Bitcoin (BTC) trading sideways may be boring for those trying to profit from the price swings, but it is far from a new thing for the original cryptocurrency to do (relatively) nothing.
If there is one thing all traders need to make money, it’s volatility. And bitcoin traders are no different from traditional traders here. In fact, it could be argued that they rely on strong volatility even more due to the more volatile nature of digital assets compared to traditional assets like stocks and fiat currencies.
As a result, bitcoin’s volatility – or lack thereof – has again become a concern for some with the number one cryptocurrency now on its third week in a consolidation zone that measures less than 10% from bottom to top.
The latest round of sideways price action started on May 10th, when the BTC chart had just printed its 7th weekly red candle – then, the biggest number of weekly red candles bitcoin’s history.
As usual in markets, volatile periods end with consolidation phases, which in turn typically end with a new round of volatility. As such, it is perhaps no surprise that bitcoin has now stayed within a relatively narrow range for some time.
Similarly, BTC was also famously stable in October and November of 2018, towards the end of the infamous 2018 bitcoin bear market. Those who were around at the time may even remember how crypto traders were jokingly referring to BTC as the new “stablecoin.”
As the above meme suggests, however, the remarkable stability ended in a brutal fashion on November 14, when the final flush-out of the bear market sent BTC from around USD 6,400 to just USD 3,200 over the course of 30 days.
Bitcoin consolidation between September and November 2018:
Bitcoin’s most recent consolidation phases
Keeping in mind the brutal way in which the consolidation in September, October, and November 2018 ended for BTC, let’s now take a look at the 5 most recent bitcoin consolidations to see what lessons they can teach us.
During the current consolidation phase, all of bitcoin’s daily candles have closed in the range between USD 28,700 and USD 31,300, with this phase so far lasting for more than two weeks. This consolidation has yet to end, and we, therefore, do not know if the break-out will come to the upside or the downside.
A similar consolidation phase was seen as recently as in January this year, when BTC stayed between USD 40,600 and USD 44,000 for 14 days. As with the current consolidation, the price this time around also stayed within a range that was roughly 10% from bottom to top.
Another and even longer narrow consolidation phase was seen in December of 2020, when BTC spent 15 days inside the range between USD 18,000 and USD 19,700. The phase ended with a break-out higher, ultimately bringing BTC to a peak of over USD 60,000 in April the following year.
An even larger consolidation phase occurred in June and July 2020, when BTC stayed in the range between USD 9,000 and USD 9,700 for 42 days. Once again, the consolidation phase ended with a breakout to the upside, marking a continuation of the major bitcoin rally in late 2020.
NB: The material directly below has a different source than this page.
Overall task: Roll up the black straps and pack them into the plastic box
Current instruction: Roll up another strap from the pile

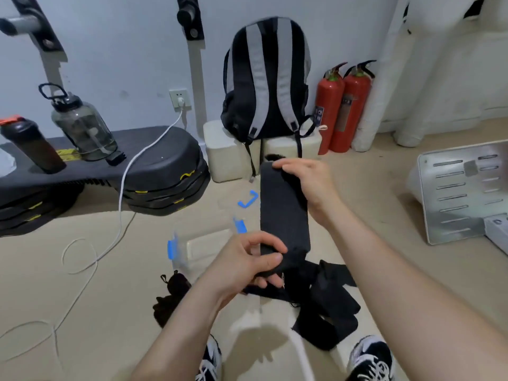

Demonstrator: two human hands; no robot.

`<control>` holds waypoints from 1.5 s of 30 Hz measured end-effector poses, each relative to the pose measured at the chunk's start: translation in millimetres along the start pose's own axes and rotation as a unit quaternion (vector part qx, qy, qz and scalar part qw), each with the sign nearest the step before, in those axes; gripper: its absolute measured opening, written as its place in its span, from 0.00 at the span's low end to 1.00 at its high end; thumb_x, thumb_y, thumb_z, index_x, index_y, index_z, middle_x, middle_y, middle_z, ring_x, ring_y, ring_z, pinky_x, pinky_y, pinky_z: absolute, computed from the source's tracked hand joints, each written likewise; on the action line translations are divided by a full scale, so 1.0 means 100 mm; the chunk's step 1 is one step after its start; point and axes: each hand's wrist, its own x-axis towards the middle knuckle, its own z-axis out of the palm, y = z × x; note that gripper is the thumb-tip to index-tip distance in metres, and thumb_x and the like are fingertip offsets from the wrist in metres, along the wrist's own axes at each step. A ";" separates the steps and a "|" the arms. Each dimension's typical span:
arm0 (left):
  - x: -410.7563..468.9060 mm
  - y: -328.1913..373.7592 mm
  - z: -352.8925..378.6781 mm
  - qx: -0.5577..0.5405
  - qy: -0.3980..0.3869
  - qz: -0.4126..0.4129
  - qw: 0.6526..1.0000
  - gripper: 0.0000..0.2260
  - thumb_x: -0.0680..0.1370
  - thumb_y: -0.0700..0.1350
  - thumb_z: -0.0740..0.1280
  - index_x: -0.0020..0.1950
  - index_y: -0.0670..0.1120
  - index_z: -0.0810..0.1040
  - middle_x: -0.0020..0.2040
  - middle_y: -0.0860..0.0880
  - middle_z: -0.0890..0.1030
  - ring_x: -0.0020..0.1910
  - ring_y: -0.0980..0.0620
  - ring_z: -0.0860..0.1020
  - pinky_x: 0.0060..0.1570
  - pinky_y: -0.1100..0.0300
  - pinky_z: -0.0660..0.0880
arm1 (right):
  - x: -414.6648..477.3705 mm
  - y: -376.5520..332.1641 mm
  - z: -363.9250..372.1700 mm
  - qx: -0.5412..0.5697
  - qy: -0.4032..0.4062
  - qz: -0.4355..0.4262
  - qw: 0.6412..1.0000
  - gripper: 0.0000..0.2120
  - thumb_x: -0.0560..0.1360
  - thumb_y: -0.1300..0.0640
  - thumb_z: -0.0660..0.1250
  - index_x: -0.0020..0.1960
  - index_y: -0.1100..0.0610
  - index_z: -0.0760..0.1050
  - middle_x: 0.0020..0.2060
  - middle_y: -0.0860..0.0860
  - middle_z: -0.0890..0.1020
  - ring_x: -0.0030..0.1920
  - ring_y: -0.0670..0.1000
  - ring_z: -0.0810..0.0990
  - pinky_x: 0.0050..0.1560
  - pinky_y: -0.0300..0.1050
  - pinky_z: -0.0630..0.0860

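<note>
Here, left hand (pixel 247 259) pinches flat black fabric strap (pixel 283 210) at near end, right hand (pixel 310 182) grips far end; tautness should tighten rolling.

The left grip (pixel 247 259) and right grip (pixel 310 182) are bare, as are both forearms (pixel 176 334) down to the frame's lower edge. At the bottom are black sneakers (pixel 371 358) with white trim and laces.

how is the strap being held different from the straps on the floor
The held strap is pulled flat and straight, raised off the floor; the floor straps lie crumpled in a loose heap. The left hand grips the held strap's near end and the right hand its far end; no hand holds the floor straps. Both are black fabric.
</note>
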 end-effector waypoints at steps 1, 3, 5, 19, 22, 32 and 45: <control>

Lastly, going back to September of 2019, BTC stayed in the range between USD 9,900 and USD 10,600 for 19 days. This time, the consolidation ended with a break to the downside, which sent BTC about 15% lower over just 2 days.
More volatility ahead
To summarize, it’s not a new thing for bitcoin to trade within a relatively narrow range for weeks at a time, and often for two weeks or more.
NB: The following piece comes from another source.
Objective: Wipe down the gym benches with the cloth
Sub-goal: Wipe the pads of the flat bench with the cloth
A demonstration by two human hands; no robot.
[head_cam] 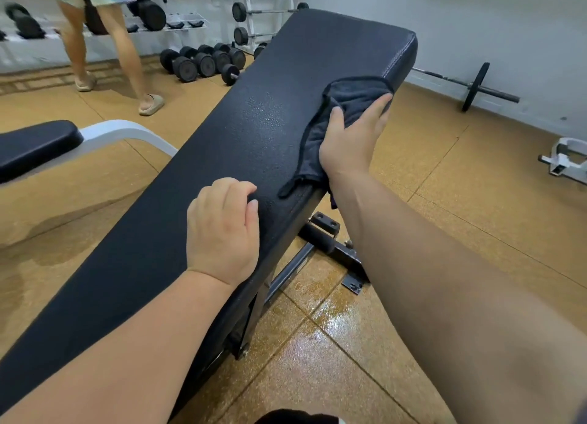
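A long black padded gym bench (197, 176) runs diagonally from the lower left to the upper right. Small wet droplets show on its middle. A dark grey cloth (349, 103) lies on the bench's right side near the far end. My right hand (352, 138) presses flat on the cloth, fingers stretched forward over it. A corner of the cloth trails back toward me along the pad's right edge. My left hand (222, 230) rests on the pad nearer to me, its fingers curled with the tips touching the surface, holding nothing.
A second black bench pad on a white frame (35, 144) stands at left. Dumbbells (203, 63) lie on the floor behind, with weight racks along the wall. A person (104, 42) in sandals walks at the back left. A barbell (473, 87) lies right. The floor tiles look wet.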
These were only five of the most recent consolidation phases, and although we could have gone much further, the lesson to be learned remains the same: Consolidation phases always come to an end at some point, and this ending tends to come as a sharp spike in volatility – either to the downside of the upside.
For the sake of all the HODLers out there, we can only hope that this time it will be a break-out to the upside.